### What this task involves
In the lines below, find the one that contains "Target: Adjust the" and write it out exactly, along with every line that follows it.

### Source data
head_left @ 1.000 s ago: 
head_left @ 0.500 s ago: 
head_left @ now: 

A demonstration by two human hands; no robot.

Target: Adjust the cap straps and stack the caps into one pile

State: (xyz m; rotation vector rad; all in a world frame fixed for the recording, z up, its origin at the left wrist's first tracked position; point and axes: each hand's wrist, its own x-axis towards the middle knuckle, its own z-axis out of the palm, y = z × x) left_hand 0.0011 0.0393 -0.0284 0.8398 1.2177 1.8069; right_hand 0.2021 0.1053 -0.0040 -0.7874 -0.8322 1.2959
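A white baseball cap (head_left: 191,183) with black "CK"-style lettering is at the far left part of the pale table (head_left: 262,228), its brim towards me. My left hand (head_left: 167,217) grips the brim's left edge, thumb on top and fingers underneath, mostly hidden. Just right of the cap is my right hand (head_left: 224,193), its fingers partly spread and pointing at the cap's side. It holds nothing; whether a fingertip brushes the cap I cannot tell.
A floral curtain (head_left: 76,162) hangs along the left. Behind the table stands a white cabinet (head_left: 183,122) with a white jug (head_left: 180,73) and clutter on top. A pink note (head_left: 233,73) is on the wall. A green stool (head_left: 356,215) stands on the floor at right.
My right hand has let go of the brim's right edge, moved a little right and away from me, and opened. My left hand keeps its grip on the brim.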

### Answer space
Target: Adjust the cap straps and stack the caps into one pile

State: (xyz m; rotation vector rad; all in a world frame fixed for the recording, z up, its origin at the left wrist's first tracked position; point and axes: each hand's wrist, its own x-axis towards the middle knuckle, its own z-axis out of the palm, y = z × x) left_hand 0.0011 0.0393 -0.0284 0.8398 1.2177 1.8069; right_hand 0.2021 0.1053 -0.0040 -0.7874 -0.8322 1.2959
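A white baseball cap (head_left: 191,183) with black "CK"-style lettering is at the far left part of the pale table (head_left: 262,228), its brim towards me. My left hand (head_left: 167,217) grips the brim's left edge, thumb on top and fingers underneath, mostly hidden. Just right of the cap is my right hand (head_left: 224,193), its fingers partly spread and pointing at the cap's side. It holds nothing; whether a fingertip brushes the cap I cannot tell.
A floral curtain (head_left: 76,162) hangs along the left. Behind the table stands a white cabinet (head_left: 183,122) with a white jug (head_left: 180,73) and clutter on top. A pink note (head_left: 233,73) is on the wall. A green stool (head_left: 356,215) stands on the floor at right.
My right hand has let go of the brim's right edge, moved a little right and away from me, and opened. My left hand keeps its grip on the brim.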

This exercise requires no further work.